Dans les sociétés traditionnelles, la transition vers l’âge adulte était marquée par des rites de passage, c’est-à-dire des épreuves planifiées par les adultes. Une fois franchies grâce à leur endurance et leur capacité à dépasser leurs limites, les jeunes acquéraient le statut d’adulte. Les mythes fondateurs et les normes sociales du groupe étaient transmis lors de ces rites. De nos jours, ce passage n’est guère plus facile : les pratiques de violence et les risques se substitueraient-ils aux épreuves des sociétés traditionnelles ? Les conduites risquées et la transgression de normes sont des pratiques courantes à l’adolescence pour mettre à l’épreuve ses limites. Cette période est aussi une quête identitaire, de sens et d’idéaux. Tous ne sont pas préparés à cette étape de la vie. Certains sont confiants, alors que d’autres ne sont pas à l’écoute d’eux-mêmes, des changements et des interrogations qu’ils ressentent. Les treize textes qui composent ce livre visent à analyser les comportements des jeunes afin d’améliorer les interventions sociales. Les trois premiers revisitent la notion de rites de passage développée par Arnold Van Gennep pour comprendre la transition vers l’âge adulte dans le monde actuel. Les neuf autres articles présentent des exemples de situations vécues par la jeunesse d’aujourd’hui en relatant des témoignages émouvants d’automutilations, de viols, d’agressions et d’autres épreuves difficiles.

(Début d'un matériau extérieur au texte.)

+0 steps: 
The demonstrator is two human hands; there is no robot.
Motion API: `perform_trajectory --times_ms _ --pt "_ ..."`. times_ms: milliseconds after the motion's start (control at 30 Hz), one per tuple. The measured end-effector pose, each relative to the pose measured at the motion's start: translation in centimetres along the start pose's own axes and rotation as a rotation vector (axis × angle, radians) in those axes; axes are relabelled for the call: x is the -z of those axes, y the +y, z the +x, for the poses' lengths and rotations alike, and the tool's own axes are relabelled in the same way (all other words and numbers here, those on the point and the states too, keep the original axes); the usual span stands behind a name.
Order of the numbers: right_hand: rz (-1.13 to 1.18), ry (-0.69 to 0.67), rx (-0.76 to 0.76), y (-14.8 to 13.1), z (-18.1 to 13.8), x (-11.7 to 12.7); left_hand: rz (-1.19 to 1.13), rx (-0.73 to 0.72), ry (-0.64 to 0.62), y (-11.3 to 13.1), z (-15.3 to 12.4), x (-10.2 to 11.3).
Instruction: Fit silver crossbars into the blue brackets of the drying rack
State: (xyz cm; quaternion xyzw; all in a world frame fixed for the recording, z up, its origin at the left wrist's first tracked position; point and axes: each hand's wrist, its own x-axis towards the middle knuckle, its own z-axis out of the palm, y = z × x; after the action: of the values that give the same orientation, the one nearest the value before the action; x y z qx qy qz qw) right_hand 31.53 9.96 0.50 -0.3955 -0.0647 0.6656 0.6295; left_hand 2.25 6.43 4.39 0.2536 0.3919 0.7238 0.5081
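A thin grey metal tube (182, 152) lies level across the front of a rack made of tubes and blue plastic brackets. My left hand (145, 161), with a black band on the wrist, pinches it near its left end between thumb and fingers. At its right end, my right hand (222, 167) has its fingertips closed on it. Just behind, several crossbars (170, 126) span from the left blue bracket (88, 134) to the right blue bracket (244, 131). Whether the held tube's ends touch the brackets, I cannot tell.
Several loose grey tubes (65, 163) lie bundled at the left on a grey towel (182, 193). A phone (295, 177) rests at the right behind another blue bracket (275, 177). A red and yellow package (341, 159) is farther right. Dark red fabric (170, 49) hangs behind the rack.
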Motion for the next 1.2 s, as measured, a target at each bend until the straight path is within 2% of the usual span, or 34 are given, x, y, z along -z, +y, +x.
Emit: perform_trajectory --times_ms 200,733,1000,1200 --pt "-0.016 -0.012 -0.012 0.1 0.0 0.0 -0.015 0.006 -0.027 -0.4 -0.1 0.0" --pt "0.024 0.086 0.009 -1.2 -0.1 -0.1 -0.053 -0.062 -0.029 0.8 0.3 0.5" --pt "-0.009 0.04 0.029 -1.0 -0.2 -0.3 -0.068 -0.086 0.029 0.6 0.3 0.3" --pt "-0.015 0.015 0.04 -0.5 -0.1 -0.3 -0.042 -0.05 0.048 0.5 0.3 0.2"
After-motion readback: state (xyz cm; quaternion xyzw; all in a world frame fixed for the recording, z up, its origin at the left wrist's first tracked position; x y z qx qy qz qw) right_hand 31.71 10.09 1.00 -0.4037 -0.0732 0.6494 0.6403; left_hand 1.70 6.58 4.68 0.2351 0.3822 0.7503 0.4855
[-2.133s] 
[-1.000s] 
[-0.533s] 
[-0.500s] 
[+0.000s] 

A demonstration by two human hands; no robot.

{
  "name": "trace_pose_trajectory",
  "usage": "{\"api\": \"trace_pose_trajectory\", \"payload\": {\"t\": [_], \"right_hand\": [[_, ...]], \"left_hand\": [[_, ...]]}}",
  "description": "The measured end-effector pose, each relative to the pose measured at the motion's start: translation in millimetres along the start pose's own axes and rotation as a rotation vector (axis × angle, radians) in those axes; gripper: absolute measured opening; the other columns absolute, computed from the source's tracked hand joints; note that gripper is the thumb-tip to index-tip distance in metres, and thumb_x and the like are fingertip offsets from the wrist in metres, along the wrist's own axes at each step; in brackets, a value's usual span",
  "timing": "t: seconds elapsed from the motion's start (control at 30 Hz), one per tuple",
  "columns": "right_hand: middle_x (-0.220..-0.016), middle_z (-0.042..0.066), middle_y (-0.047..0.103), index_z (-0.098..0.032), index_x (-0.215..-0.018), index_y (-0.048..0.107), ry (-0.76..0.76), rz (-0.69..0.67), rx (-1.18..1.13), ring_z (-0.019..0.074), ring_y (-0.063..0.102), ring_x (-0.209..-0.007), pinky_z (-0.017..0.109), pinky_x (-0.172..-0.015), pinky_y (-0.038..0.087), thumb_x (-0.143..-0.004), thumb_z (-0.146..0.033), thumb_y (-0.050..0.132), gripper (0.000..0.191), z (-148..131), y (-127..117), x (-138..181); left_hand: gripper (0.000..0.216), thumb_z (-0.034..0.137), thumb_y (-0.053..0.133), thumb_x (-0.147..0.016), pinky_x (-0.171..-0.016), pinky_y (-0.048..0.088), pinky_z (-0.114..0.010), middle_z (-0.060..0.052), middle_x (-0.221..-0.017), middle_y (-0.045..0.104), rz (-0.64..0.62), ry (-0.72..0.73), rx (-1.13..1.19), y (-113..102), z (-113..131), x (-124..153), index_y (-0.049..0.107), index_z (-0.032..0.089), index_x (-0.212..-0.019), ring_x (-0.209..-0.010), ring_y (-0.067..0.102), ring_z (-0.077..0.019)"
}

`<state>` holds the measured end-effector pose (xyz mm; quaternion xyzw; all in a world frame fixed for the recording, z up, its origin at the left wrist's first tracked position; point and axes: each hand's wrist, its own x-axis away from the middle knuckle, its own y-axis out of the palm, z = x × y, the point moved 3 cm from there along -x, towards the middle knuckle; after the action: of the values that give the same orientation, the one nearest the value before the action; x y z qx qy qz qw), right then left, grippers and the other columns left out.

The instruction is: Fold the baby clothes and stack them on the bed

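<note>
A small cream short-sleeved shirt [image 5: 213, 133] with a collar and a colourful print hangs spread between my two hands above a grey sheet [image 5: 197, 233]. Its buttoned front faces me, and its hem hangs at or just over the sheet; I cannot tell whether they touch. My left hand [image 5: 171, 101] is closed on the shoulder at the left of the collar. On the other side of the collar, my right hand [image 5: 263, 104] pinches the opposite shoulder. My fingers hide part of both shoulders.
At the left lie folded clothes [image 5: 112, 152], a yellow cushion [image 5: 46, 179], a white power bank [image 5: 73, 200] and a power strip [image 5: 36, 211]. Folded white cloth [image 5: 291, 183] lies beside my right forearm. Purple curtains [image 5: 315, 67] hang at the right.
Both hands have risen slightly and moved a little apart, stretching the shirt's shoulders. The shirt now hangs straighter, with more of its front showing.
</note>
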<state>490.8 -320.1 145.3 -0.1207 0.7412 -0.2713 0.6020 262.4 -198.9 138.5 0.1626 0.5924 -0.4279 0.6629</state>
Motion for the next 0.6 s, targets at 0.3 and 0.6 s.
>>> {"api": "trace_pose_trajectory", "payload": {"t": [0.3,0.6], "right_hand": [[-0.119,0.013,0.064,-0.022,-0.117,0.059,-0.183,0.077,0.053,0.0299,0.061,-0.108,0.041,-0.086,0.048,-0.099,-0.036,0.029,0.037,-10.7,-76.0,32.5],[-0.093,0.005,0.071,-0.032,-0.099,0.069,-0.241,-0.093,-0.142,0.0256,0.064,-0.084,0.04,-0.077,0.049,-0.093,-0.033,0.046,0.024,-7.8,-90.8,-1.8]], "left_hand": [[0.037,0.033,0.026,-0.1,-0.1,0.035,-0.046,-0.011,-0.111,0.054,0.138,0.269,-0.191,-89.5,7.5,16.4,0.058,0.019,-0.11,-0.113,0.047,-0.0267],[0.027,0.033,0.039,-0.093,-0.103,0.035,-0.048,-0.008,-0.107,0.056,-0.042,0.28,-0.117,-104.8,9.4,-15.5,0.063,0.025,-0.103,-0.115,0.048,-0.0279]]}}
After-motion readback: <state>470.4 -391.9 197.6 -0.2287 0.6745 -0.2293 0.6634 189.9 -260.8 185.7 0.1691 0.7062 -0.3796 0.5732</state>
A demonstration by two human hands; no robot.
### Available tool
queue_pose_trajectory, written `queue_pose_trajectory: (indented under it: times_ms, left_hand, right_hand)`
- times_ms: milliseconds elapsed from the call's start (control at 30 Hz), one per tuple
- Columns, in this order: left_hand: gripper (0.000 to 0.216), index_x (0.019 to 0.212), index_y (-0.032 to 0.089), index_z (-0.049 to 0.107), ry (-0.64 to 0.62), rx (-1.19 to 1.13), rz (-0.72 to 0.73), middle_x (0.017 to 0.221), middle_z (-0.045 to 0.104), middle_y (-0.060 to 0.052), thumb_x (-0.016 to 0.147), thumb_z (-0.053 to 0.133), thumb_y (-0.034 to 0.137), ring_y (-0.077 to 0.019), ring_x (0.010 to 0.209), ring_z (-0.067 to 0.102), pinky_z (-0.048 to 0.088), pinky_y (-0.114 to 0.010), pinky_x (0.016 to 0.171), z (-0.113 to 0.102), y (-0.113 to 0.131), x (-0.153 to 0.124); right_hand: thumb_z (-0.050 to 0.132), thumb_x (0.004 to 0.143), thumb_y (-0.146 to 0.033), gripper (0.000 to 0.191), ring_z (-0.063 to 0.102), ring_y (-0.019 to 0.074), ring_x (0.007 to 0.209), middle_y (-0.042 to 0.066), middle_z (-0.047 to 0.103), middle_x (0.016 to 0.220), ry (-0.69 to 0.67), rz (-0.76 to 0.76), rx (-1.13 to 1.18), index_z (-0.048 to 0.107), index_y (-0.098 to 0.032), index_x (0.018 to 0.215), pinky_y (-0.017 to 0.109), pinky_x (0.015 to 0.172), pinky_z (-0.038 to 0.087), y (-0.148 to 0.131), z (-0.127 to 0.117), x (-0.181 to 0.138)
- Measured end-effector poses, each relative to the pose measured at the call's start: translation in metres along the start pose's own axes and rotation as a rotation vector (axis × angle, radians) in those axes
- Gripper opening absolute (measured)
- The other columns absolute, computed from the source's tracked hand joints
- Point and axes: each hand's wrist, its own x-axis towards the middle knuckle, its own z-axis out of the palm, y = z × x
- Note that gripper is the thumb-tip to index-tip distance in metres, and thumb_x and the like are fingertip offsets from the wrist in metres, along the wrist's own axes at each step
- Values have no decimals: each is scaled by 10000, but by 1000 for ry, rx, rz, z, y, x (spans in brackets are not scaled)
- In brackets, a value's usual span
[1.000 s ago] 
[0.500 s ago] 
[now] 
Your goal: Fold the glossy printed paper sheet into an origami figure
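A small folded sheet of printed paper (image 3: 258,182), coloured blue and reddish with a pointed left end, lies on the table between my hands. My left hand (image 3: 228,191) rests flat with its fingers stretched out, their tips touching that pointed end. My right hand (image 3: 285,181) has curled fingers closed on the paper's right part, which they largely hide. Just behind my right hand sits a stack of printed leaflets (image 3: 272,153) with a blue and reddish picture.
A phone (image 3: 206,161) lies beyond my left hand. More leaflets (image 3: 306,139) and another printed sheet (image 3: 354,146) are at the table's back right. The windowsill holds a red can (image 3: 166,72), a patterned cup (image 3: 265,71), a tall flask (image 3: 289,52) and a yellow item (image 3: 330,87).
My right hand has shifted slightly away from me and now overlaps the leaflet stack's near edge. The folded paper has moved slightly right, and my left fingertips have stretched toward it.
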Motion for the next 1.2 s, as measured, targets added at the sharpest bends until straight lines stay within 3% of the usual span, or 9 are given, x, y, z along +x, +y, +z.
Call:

Le sociologue David Le Breton s’intéresse au sens des risques pris par des jeunes ayant des difficultés à définir leur trajectoire de vie et à se projeter dans l’avenir. Il s’agit de manières d’exister et de revendiquer sa place dans le monde adulte. Certes douloureuses, les conduites à risques expriment plus une volonté de vivre, une quête identitaire, un désir de reconnaissance et d’attention de ses proches que l’autodestruction. L’auteur fait référence au concept de rites ordaliques pour expliquer les conduites à risques. Les jeunes s’en remettent à l’imprévisibilité de la suite des événements, une roulette russe, où surmonter la mort détermine si la vie vaut la peine d’être vécue et lui attribue un sens. Le corps est l’objet mis à l’épreuve et par lequel s’effectue la transition vers l’âge adulte. À défaut de s’exprimer par le langage, la douleur physique symbolise la souffrance ressentie. À titre d’exemples, l’auteur fait état d’individus ayant recours à l’entame corporelle comme moyen de faire face à leurs souffrances. Transformer son corps permet de pallier de manière provisoire son impuissance pour changer son milieu.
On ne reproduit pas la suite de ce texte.